It's more about perception than reality.

Most of what normal users would call a bug is something that the devs would
call something else.  In order to get their support rather than their
apathy or rejection then we need to start figuring out what words they
would use and how they would expect it to be handled.  I think that a lot
of times we should be suggesting people post what they see as bugs as
"feature requests", including when a feature that has been running
successfully for years gets broken!

To me that is upside-down.  It should be the techie people that make things
easier for the normal end-users rather than the other way around.  However
we hit a brick-wall that way

Regards from
Tom :)



On 23 November 2014 at 23:44, Paul <paulsteyn1@afrihost.co.za> wrote:

On Sun, 23 Nov 2014 23:30:43 +0100
Andreas Säger <villeroy@t-online.de> wrote:

Am 23.11.2014 um 18:14 schrieb Rob Jasper:

Problems in defect reporting:
1- Qualification of type (A bug is unexpected behaviour which does
not comply to the requirements; An enhancement request is new
development which changes both requirements and code)


Unexpected behaviour is a bug when it was unexpected by the
programmer.

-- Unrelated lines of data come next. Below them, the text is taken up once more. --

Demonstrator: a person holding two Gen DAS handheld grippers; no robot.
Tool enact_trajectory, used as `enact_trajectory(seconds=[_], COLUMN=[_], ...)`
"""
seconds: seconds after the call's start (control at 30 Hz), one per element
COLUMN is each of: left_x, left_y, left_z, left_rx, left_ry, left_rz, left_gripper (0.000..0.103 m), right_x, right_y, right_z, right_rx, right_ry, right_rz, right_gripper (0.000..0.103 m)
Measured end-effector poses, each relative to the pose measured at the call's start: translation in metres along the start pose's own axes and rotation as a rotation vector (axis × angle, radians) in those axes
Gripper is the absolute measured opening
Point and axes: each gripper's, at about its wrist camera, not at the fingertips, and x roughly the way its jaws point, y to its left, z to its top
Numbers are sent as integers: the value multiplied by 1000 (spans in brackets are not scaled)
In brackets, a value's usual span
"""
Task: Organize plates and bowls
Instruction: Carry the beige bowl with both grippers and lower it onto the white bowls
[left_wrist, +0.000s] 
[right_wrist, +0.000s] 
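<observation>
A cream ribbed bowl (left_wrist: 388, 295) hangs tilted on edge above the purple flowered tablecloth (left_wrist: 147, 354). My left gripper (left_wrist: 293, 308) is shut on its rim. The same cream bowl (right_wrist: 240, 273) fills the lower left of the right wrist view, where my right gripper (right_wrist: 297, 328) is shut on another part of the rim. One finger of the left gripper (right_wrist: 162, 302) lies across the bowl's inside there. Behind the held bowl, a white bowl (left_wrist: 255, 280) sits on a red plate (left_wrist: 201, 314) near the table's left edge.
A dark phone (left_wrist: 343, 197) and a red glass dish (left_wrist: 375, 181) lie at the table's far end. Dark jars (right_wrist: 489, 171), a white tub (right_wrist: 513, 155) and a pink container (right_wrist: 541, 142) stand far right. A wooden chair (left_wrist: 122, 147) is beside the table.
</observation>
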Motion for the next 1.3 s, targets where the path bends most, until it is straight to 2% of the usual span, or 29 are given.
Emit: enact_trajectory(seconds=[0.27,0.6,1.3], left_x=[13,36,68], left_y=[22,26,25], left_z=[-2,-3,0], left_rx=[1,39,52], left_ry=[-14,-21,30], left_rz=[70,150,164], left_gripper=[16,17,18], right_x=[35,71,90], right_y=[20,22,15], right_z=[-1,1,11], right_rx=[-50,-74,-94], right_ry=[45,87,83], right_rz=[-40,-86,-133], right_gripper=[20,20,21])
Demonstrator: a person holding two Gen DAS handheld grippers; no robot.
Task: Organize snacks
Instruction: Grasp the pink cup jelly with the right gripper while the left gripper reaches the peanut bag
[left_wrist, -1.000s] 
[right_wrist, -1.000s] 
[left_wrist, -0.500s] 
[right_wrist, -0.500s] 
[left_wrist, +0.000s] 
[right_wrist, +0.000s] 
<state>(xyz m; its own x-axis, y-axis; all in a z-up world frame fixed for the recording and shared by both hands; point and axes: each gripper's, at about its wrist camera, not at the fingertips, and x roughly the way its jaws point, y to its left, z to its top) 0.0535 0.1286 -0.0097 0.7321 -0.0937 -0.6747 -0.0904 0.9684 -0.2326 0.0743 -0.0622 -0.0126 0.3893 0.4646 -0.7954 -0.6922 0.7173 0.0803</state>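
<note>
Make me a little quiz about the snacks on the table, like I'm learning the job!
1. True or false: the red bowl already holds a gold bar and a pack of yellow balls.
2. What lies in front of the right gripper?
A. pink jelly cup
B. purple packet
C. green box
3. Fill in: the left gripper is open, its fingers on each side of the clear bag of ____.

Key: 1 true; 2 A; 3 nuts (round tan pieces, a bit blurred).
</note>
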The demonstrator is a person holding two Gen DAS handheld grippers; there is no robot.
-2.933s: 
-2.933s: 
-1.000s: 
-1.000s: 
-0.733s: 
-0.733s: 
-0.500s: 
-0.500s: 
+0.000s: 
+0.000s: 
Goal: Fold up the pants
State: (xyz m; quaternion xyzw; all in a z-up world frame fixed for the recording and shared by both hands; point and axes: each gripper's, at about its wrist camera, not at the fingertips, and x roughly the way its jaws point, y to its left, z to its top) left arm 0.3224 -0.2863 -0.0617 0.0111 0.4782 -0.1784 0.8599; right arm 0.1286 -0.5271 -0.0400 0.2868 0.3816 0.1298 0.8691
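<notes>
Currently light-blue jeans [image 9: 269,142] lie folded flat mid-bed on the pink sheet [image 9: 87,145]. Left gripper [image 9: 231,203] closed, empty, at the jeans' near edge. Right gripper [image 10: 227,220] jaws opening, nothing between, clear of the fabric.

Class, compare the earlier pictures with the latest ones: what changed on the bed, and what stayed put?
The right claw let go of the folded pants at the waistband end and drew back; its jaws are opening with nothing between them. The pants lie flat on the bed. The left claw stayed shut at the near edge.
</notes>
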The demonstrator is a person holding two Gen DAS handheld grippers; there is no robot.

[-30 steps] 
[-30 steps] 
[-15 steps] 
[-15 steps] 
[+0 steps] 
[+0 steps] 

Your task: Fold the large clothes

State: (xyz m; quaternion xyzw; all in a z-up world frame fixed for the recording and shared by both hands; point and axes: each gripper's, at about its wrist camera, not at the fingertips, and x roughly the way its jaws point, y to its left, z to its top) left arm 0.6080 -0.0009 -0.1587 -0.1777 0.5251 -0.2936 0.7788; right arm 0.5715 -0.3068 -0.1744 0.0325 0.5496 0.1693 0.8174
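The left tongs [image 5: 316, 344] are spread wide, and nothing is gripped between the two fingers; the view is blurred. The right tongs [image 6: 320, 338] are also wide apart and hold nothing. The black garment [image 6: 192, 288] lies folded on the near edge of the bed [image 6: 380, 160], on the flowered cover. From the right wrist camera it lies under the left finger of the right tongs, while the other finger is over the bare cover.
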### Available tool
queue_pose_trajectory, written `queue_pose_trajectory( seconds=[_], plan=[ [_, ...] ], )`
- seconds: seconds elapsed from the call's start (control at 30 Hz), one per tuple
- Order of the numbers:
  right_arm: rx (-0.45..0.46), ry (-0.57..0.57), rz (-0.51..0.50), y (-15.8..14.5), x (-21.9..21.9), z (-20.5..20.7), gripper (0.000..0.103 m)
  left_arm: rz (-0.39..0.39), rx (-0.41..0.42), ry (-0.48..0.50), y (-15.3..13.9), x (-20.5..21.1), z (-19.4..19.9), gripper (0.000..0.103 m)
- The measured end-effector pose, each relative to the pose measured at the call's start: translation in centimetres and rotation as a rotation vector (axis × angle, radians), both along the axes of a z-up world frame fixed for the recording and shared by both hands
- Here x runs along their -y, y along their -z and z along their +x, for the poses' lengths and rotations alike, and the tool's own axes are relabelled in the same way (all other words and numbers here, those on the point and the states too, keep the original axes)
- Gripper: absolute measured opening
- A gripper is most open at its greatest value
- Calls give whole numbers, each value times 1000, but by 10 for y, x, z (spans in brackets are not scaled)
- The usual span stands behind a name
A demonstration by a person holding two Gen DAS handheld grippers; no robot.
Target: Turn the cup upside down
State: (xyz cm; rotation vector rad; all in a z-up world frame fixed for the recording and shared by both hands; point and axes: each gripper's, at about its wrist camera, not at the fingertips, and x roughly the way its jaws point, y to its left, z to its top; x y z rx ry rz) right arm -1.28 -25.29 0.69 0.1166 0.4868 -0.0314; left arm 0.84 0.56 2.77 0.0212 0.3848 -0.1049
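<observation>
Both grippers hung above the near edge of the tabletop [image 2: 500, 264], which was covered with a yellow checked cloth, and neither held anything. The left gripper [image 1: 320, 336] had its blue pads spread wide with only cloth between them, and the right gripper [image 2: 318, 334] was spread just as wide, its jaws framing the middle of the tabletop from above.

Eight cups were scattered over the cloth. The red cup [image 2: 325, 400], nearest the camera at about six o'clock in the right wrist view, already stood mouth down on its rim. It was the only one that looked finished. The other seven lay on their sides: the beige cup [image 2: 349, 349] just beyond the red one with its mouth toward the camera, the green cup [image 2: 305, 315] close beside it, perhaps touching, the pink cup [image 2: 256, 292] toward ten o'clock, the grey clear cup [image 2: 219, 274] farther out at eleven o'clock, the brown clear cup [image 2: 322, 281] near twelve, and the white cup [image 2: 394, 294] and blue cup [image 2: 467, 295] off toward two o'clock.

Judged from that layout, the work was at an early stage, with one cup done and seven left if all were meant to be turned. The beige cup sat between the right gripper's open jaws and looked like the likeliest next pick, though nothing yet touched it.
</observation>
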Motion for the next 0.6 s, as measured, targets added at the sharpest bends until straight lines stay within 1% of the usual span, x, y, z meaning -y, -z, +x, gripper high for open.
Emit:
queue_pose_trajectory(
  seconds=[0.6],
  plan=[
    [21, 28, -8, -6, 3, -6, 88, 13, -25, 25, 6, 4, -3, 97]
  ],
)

In the eyes of a user, some program may do weird and
unexpected things but if it does the exact weird things that it has
been programmed for then there is no bug.

Tell that to my clients :)

I can assure you that if a program, while acting exactly as I intended
it to when I coded it, does not do what the spec requires it to, then
the client calls it a bug, and expects me to fix it. And rightly so.

Of course, with LO the situation is a little different, due to the lack
of a formal client and thus a formal requirements document. If a
feature doesn't work as expected by the users, but does work as
expected by the developer who implemented it, then perhaps calling it a
bug is incorrect. Instead it is merely a feature that was implemented
in a manner that proved not to be useful. It's also not an enhancement
request, really. It all comes down to what is taken as the requirement
of the feature. If the feature started life as an enhancement request,
then that, if it is complete in this regard, will be the requirement.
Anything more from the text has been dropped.